Beach restoration

Activists plan mock funeral march in Lauderdale-by-the-Sea for coral reef they believe is at risk

 

Activists scheduled a mock funeral march Jan. 5 for a coral reef they believe is at risk from sand used for beach restoration.

scocking@MiamiHerald.com

Oakland Park scuba diver Kim Porter plans to lead a mock funeral march on Jan. 5 through the town of Lauderdale-by-the-Sea to protest what she believes is the imminent destruction of a near-shore coral reef in the name of beach restoration.

In the meantime, Porter is asking fellow divers to help document before-and-after conditions on reefs from Pompano Beach south to Lauderdale-by-the-Sea with photos and video since the U.S. Army Corps of Engineers began spreading 115,000 cubic yards of sand on adjacent beaches several weeks ago.

“We’re going to have the grim reaper and play a funeral march to mourn the loss of the reef,” Porter said. “I don’t know that we have any hope of stopping it.”

She said the 3 p.m. march will begin at El Prado Park and wind up at Lauderdale-by-the-Sea Town Hall. The small town is one of the most popular beach diving destinations in Southeast Florida, with shallow coral reefs only a short swim from shore.

Porter and others such as Dan Clark — founder of the Coral Springs-based, nonprofit group Cry of the Water — are upset at the quality of the sand being used, contending that it’s too fine and will wash out over coral reefs and smother them. Clark put a sand sample from Pompano Beach in a vial of clean water and said it stayed muddy for hours.

“It’s just not good for coral reef habitats,” Clark said.

Corps project manager Cynthia Perez responded that it is a much-needed band-aid to replace sand washed away by Superstorm Sandy over a year ago and thereby protect roads and buildings from future storm damage.

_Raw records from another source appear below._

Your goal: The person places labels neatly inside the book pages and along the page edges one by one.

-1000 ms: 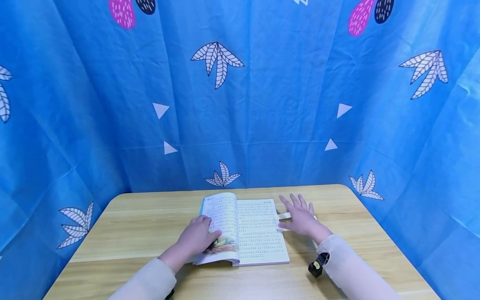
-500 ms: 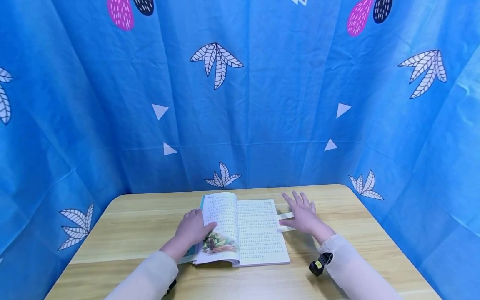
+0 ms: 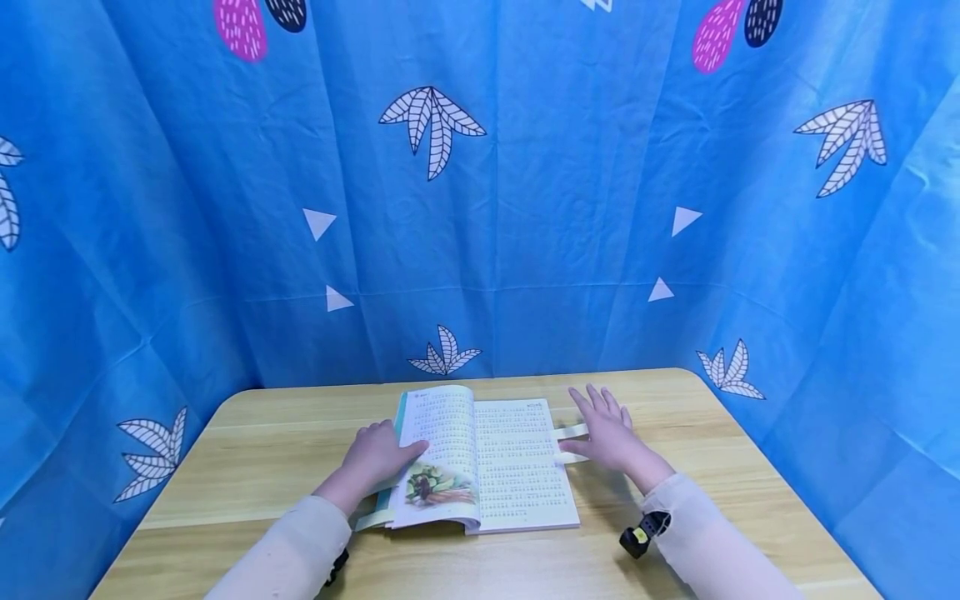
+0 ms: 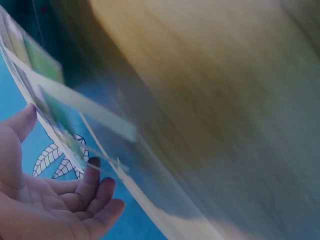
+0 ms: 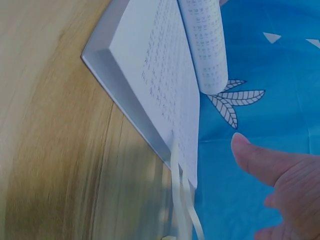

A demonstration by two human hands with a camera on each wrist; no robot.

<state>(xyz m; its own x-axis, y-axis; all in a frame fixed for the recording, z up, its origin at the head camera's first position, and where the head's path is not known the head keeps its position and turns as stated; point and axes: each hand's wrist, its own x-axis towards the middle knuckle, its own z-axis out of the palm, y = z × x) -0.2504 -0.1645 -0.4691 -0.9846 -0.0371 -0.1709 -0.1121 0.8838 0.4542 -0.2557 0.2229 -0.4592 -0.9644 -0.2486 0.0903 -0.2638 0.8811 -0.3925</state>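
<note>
An open book (image 3: 517, 467) lies on the table, its left-hand pages bulging upward and bearing a picture of vegetables. At its left edge is my left hand (image 3: 378, 454), thumb reaching over the page margin and fingers loosely bent. The left wrist view has that hand (image 4: 60, 200) beside the book's edge; whether the fingertips touch it is unclear. Two pale flat strips (image 3: 573, 443) stick out from the right side of the book. My right hand (image 3: 611, 437) is spread by them, its thumb near the strips. In the right wrist view, the thumb (image 5: 265, 160) stands apart from the pages.
Another pale strip (image 3: 373, 520) juts from the book's lower left. The wooden table (image 3: 285, 442) has rounded back corners. A blue patterned curtain (image 3: 570, 208) hangs behind it and along both sides. Each wrist carries a small black camera (image 3: 637, 537).
My left hand has drawn back leftward off the page, uncovering the vegetable picture and the lower-left strip. The right hand has shifted slightly to the right. The book stays in place.
</note>
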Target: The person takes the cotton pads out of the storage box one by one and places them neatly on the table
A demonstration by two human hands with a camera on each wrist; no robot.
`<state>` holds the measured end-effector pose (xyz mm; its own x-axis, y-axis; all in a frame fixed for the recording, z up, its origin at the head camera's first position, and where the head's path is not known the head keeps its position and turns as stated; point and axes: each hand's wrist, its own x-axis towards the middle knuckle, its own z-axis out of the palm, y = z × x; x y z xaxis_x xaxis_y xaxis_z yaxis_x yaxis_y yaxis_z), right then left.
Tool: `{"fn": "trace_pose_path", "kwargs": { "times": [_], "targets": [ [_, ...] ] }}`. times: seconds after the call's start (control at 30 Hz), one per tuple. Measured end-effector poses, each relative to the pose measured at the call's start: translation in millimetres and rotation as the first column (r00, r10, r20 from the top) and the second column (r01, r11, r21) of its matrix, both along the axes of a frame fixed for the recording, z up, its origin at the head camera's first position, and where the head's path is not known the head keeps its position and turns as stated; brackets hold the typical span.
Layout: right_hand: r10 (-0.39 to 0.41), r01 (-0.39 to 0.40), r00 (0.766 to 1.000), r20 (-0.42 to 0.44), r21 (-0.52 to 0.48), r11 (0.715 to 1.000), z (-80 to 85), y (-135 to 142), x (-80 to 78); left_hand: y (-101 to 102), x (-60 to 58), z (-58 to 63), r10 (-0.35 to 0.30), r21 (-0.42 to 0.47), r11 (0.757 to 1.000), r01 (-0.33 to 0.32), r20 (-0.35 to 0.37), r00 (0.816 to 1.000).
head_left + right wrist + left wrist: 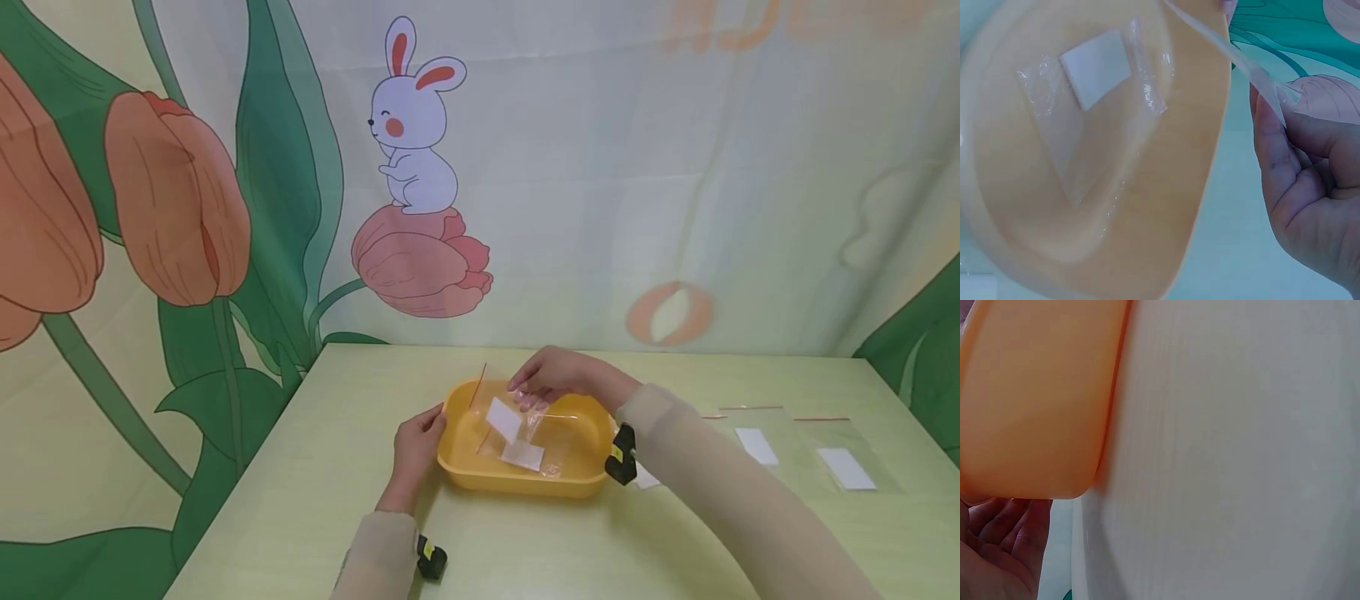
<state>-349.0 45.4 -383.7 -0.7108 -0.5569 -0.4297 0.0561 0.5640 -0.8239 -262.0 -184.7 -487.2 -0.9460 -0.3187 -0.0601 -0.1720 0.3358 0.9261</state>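
A yellow plastic basin [517, 485] stands on the table. My left hand [416, 446] grips its left end, with the fingers against the outer wall in the left wrist view. Above the basin, my right hand [558, 377] pinches a clear zip bag [504, 419] by one edge; a white card shows in it. The right wrist view has this bag edge-on between thumb and fingers [1266, 134]. Inside the basin lies another clear bag [1100, 69] with a white piece in it.
On the table [300, 517] to the right lie clear zip bags with red seal strips and white cards, one nearer [757, 447] and one farther right [847, 468]. My right forearm partly covers others. A printed cloth [570, 167] hangs behind the table.
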Motion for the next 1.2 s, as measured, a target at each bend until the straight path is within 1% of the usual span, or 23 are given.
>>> {"fn": "trace_pose_path", "kwargs": {
  "times": [0.1, 0.33, 0.57, 0.77, 0.87, 1.03, 1.2],
  "targets": [
    [-0.014, 0.014, 1.0, 0.005, -0.022, 1.0, 1.4, 2.6, 1.9, 0.4, 0.2, 0.5, 0.006, 0.007, 1.0, -0.006, 0.012, 1.0],
    [-0.034, 0.034, 0.999, 0.002, -0.072, 0.997, 4.3, 11.8, 10.3, 0.1, 0.5, 0.6, 0.006, 0.002, 1.0, -0.006, 0.007, 1.0],
    [-0.068, 0.064, 0.997, -0.031, -0.12, 0.991, 1.1, 25.2, 20.0, -0.2, 0.8, 0.5, 0.007, -0.009, 1.0, -0.007, 0.0, 1.0],
    [-0.12, 0.114, 0.992, -0.027, -0.18, 0.977, -1.6, 36.1, 30.6, -0.6, 1.6, 1.7, 0.007, -0.022, 1.0, -0.008, -0.021, 1.0],
    [-0.148, 0.145, 0.989, 0.005, -0.228, 0.963, -3.5, 40.2, 35.6, -0.4, 2.1, 1.7, 0.01, -0.016, 1.0, -0.01, -0.02, 1.0],
    [-0.173, 0.188, 0.982, 0.074, -0.324, 0.927, -6.2, 48.3, 46.1, 0.0, 1.7, 1.2, 0.014, -0.017, 1.0, -0.014, -0.015, 1.0],
    [-0.189, 0.212, 0.977, 0.095, -0.409, 0.888, -9.6, 59.2, 61.4, -0.1, 0.8, 0.6, 0.013, -0.022, 1.0, -0.013, -0.025, 1.0]
  ]
}}
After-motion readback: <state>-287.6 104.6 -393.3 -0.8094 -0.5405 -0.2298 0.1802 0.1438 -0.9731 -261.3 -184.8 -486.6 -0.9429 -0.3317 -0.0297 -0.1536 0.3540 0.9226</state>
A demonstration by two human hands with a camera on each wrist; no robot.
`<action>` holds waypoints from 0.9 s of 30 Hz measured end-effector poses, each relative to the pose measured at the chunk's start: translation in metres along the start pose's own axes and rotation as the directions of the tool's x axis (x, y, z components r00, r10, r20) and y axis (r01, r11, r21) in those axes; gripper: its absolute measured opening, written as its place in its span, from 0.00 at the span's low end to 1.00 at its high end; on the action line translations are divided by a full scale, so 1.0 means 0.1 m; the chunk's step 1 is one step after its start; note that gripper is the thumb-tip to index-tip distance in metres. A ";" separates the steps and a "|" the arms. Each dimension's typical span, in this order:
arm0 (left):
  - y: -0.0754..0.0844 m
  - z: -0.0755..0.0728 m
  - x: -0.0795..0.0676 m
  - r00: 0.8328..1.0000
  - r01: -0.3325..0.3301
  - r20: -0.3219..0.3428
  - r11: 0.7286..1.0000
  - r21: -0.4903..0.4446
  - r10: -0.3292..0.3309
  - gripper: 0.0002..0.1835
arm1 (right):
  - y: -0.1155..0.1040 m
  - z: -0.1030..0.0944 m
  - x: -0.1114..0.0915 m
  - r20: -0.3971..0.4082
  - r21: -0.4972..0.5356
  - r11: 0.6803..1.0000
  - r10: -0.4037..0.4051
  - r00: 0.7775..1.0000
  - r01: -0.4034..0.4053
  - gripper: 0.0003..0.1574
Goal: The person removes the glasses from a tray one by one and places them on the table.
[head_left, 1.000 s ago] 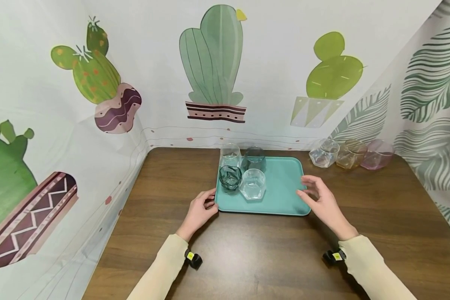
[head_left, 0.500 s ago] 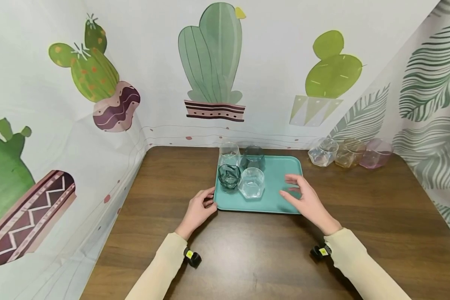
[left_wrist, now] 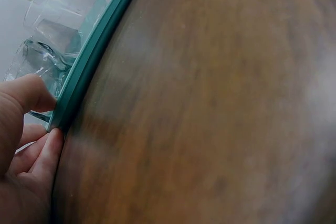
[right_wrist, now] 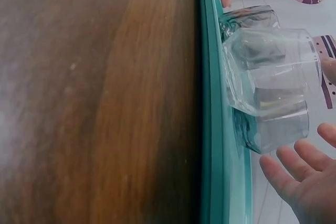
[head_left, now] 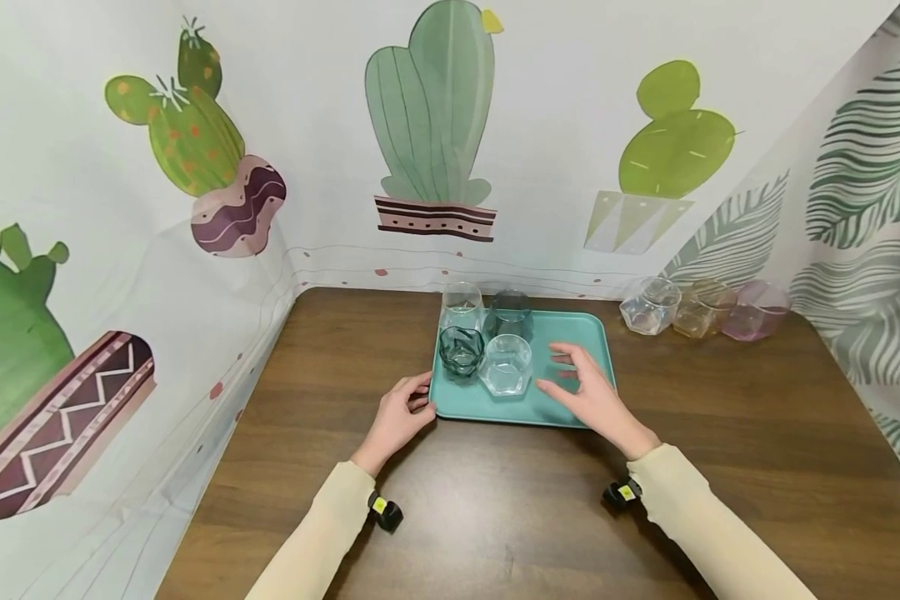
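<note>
A teal tray lies on the wooden table with glasses grouped on its left half. At the tray's front-left corner, my left hand pinches the rim; the left wrist view shows thumb and fingers on either side of it. My right hand hovers over the tray's right part, fingers spread and holding nothing. Nearest to it stands a clear hexagonal glass. Beside that glass is a dark green faceted glass. Behind them stand a clear rounded glass and a dark grey glass.
At the table's back right, a clear glass, an amber glass and a pink glass stand in a row. A cactus-printed cloth hangs behind the table.
My right hand has moved left, from the tray's right edge to over its surface, closer to the clear hexagonal glass. The left hand stays at the tray's corner.
</note>
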State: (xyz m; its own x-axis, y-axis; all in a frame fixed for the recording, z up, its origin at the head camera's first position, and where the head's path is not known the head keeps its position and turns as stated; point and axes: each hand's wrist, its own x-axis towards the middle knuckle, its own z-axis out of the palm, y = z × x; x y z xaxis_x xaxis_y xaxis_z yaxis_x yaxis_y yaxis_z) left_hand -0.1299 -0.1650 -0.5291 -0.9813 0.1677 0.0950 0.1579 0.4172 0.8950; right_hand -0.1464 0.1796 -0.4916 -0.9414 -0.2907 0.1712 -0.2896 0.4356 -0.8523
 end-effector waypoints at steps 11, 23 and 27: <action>0.02 0.00 0.00 1.000 0.005 -0.009 1.000 -0.018 -0.005 0.29 | -0.03 0.16 0.13 0.004 0.016 1.000 0.026 1.000 -0.027 0.49; 0.03 -0.01 0.00 1.000 0.002 -0.011 1.000 -0.010 -0.002 0.30 | -0.04 0.28 0.25 0.047 0.013 0.999 0.041 0.998 -0.042 0.52; 0.00 0.00 0.00 1.000 0.000 -0.009 1.000 -0.013 0.000 0.30 | -0.02 0.32 0.27 0.050 0.016 1.000 0.025 0.998 -0.026 0.53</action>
State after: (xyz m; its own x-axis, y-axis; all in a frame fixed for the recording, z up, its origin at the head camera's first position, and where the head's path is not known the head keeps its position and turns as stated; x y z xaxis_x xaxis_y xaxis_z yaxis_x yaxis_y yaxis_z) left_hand -0.1296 -0.1654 -0.5289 -0.9823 0.1592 0.0987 0.1562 0.4056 0.9006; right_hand -0.1658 0.1436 -0.5006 -0.9384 -0.3222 0.1248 -0.2624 0.4297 -0.8640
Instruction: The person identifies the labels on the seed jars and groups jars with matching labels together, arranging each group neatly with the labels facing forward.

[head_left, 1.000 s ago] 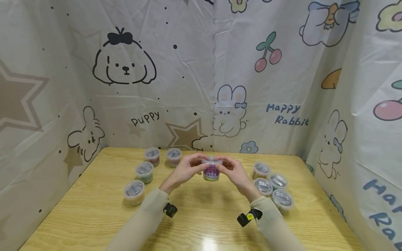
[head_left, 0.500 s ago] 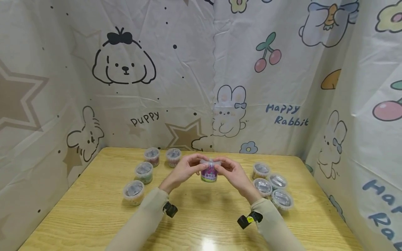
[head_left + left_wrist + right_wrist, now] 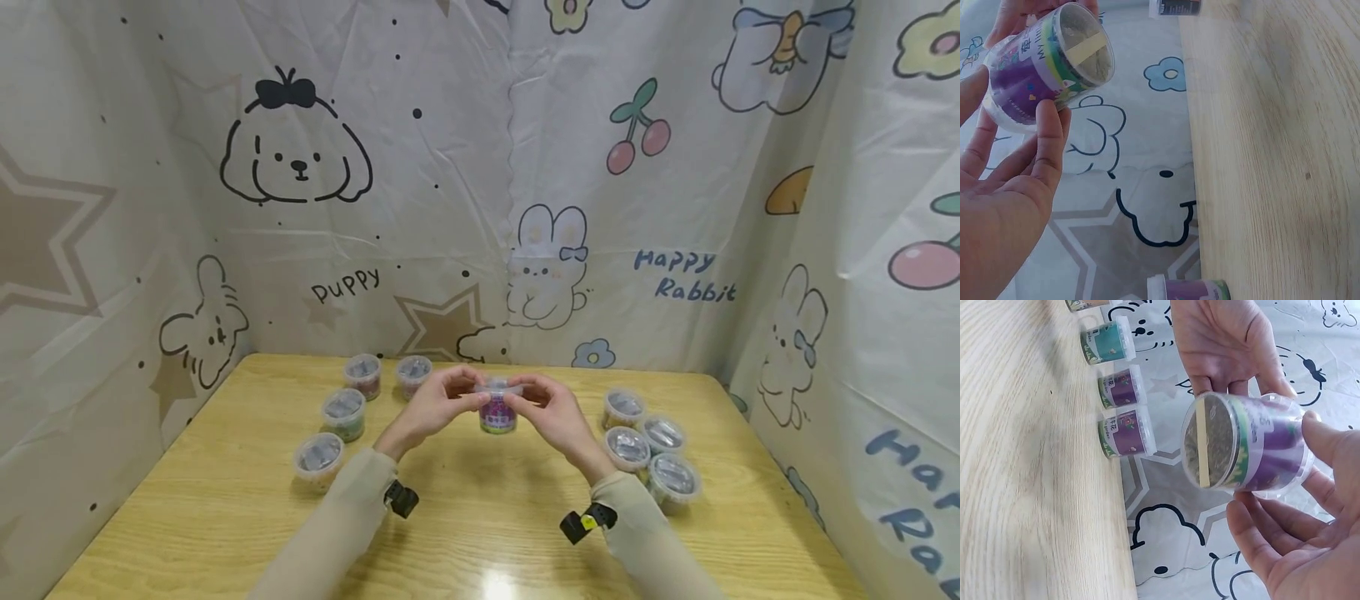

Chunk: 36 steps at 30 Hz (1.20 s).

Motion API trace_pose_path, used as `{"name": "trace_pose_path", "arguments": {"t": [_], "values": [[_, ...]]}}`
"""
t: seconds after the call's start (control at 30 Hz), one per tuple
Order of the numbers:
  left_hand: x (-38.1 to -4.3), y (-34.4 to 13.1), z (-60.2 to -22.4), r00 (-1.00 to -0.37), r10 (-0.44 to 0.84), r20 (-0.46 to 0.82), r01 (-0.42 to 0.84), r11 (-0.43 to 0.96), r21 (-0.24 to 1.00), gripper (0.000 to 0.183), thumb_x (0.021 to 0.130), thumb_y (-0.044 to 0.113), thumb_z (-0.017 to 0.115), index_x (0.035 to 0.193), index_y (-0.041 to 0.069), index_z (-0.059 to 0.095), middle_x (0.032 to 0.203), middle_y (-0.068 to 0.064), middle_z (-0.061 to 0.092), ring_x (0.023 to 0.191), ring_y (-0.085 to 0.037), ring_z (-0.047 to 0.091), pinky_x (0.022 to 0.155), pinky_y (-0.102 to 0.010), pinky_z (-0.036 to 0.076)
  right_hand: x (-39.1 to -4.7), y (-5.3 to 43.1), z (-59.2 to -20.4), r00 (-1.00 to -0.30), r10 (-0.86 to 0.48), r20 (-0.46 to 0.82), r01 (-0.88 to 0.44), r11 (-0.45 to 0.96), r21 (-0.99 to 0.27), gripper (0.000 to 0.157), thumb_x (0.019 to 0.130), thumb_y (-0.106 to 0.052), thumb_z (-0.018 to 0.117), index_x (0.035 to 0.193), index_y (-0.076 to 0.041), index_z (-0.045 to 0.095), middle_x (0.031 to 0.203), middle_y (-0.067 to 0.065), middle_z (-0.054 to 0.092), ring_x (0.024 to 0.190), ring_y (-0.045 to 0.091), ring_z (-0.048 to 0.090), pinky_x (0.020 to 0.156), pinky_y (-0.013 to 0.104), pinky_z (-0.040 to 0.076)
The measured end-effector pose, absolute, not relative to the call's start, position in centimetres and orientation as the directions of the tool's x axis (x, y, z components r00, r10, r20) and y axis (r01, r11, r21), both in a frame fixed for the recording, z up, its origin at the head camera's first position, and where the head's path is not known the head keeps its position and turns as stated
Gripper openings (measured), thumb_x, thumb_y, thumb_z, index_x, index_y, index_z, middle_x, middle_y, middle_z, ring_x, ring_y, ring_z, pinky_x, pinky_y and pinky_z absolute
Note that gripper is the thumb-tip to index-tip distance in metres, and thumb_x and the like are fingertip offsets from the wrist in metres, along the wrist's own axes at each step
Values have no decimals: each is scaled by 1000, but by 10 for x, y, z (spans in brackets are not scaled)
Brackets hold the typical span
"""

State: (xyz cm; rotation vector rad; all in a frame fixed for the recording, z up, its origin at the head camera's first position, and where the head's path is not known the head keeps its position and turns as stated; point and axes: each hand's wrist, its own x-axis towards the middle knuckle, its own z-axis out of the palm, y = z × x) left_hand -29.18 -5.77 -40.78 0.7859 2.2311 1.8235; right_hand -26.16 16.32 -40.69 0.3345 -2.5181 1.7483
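Note:
A clear plastic tub (image 3: 498, 414) with a purple flowered label is held above the middle of the table by both hands. My left hand (image 3: 438, 404) grips its left side near the lid, thumb towards me. From the right, my right hand (image 3: 553, 410) pinches the rim area the same way. In the left wrist view the tub (image 3: 1029, 81) shows dark grainy filling and a pale stick across its base. The right wrist view shows the tub (image 3: 1266, 444) between the fingers of both hands. Whether the lid is fully seated cannot be told.
Several similar lidded tubs stand at the left, one (image 3: 320, 460) nearest me and one (image 3: 414, 377) near the back edge. More tubs cluster at the right, including a front one (image 3: 673, 477). A printed curtain (image 3: 435, 208) hangs round the wooden table (image 3: 480, 517).
Both hands and the tub have shifted slightly left. The hands keep their hold on the tub's upper part. The standing tubs have not moved.

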Motion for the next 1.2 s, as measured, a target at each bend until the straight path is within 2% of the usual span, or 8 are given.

“The most important benefit of this project is storm protection,” Perez said. “It also provides shore bird and turtle nesting habitat. An incidental benefit is recreation— supporting the local economy for tourism. As long as the weather cooperates with us, we are confident it will stay there for a period of time. The period of time depends on weather.”

Perez’s Corps colleague, biologist Terri Jordan-Sellers said the new sand is being trucked in from a mine in Ortona near Lake Okeechobee and that it is denser than the native sand found on Broward County beaches. She said it’s also much higher quality than dredged sand from borrow pits offshore.

“It significantly exceeds state standards,” Jordan-Sellers said. “Would they rather I take sand from offshore between two reefs?”

But Clark and others remain unconvinced, and Clark said his concerns are heightened because a much larger beach re-nourishment proposed by Broward County for next year would use the same Ortona sand. That $45 million project would spread up to 750,000 cubic yards over 5 miles of beach and extend out into the ocean in some sections from south of Pompano Beach to Fort Lauderdale.

“They’re going to do beach re-nourishment, but they need to do it right,” Clark said.

Eric Myers, Broward County’s chief of beach re-nourishment, said he’s OK with the quality of the new sand.

“This is the best material we can find if we are going to build a beach,” Myers said. “We think it will have a decreased amount of turbidity and less of a propensity to go downhill. My goal is not to trash reefs. My goal is to have the minimum amount of adverse impacts and then mitigate natural resources.”